I told her I’d come for just a little while. As I was on the way she called me back to say that Coach was there but she’d already talked to him and told him to leave me alone. HA! We acted sociable and talked off and on a little. Coach was drinking but he was keeping himself in check for the most part. Me, I wasn’t about to tempt angry Miranda so I limited myself to three beers. At the end of the night D wanted to go home with some guy so I gave Coach a ride home. Nothing happened other than him telling me how much he missed me and that he was trying hard to get his life back on the right track. He did kiss me before he got out of the car and it made me cry again because nothing in my life has ever felt like that with anyone else.
So there, my secrets are out.

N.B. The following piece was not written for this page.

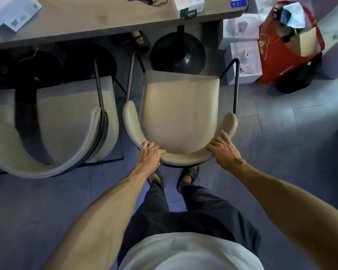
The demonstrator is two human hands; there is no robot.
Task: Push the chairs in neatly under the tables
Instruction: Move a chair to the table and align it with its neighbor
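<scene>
The chair in hand (179, 112) stood squarely ahead of me, its curved backrest nearest and its seat running forward toward the worktop (98, 18), and I judged it only partly dealt with: the whole seat was in plain sight, its front edge lying short of the worktop's edge, so the push home was yet to be made. My left hand (150, 152) lay on the left bend of the backrest with the fingers curled over its top, and my right hand (222, 148) lay on the right bend with the fingers spread flat along the pad; both grips were closed onto the backrest rather than hanging free, though how firmly the right one held I could not tell. Beyond my hands, past the seat's front, the round black base (178, 52) of the worktop's pedestal sat on the floor, and I reckoned the chair's front legs would have to pass to either side of it. To the left of my left hand a second chair (53, 125) stood alongside, its seat also showing, at about the same depth, so it looked to need pushing in too. Off to the right of my right hand, well apart, white boxes (244, 63) and a red bag (291, 41) crowded the floor by the worktop's end.
</scene>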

I’m sure Gwyn is pulling her hair out and Jules is gnashing her teeth. I’m sorry girls if I’ve failed you or let you down by having interaction with him. I had the imaginary arguments with both of you in my head for the last two weeks about my choices. It’s just what I felt like I needed to do so see what it did to my feelings. And it hasn’t changed them in either direction. I know he’s not where I’d need him to be to ever consider getting back with him. But I also know that what I feel for him feels very very real and damn as hard as I’ve tried to pull it out of me I can’t seem to budge it.
And all week I’ve been sick thinking about telling yall because I know you love me and that you both would be adamantly against him having any presence whatsoever in my life. But as wrong and stupid and as fucked up as it is, I still love him. And the only thing I know to do is wade into my feelings and try to process them as best as I can. Because clearly holding them in and not dealing with them hasn’t done me any good in the last 10 months. Please be gentle with me girls. I'm doing the best I can.
PS It's Ladybug's sixth birthday today. Hope she wanted a mom who's an emotional mess for her special day this year!